Additionally or alternatively, according to some example embodiments, each of inner protective material layers has a surface density, i.e. weight per unit area, of about 95 ± 5 grams per meter squared (g/m2), and/or each of outer protective material layers has a surface density, i.e. weight per unit area, of about 130 ± 5 g/m2. According to some example embodiments, the plurality of inner protective material layers and the plurality of outer protective material layers may be stitched together via an ISO 4916 stitch or an ISO 4515 stitch with an overlock stitch.

[0046] According to some example embodiments, a front panel of a protective garment for use with a chainsaw is provided. The front panel may be a component of a garment that can be under compression by straps of a climbing harness or climbing spurs. The front panel may comprise a plurality of inner protective material layers and a plurality of outer protective material layers. Each inner protective material layer may have first pull-out fibers configured to pull out when contacted by a moving chainsaw. The first pull-out fibers may be weaved into each of the inner protective material layers with a first fiber density. Each outer protective material layer may have second pull-out fibers configured to pull out when contacted by a moving chainsaw. The second pull-out fibers may be weaved into each of the outer protective material layers with a second fiber density. The second fiber density may be greater than the first fiber density. The plurality of inner protective material layers may be disposed closer to a user’s skin when the protective garment is being worn than the plurality of outer protective material layers.

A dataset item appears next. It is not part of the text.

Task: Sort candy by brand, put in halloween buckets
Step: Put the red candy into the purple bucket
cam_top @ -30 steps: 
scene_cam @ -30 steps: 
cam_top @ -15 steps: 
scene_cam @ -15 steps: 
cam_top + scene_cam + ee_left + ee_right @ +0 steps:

[0047] According to some example embodiments, the front panel of the protective garment may further comprise an inner liner disposed closer to the user’ s skin when the protective garment is being worn than the plurality of inner protective material layers. Additionally or alternatively, according to some example embodiments, the front panel of the protective garment may further comprise an exterior shell layer disposed farther from the user’ s skin when the protective garment is being worn than the plurality of outer protective material layers. Additionally or alternatively, according to some example embodiments, the protective garment may be pants or trousers. Alternatively, the protective garment may be chaps. Alternatively, the protective garment may be a jacket, shirt, sleeves, or the like.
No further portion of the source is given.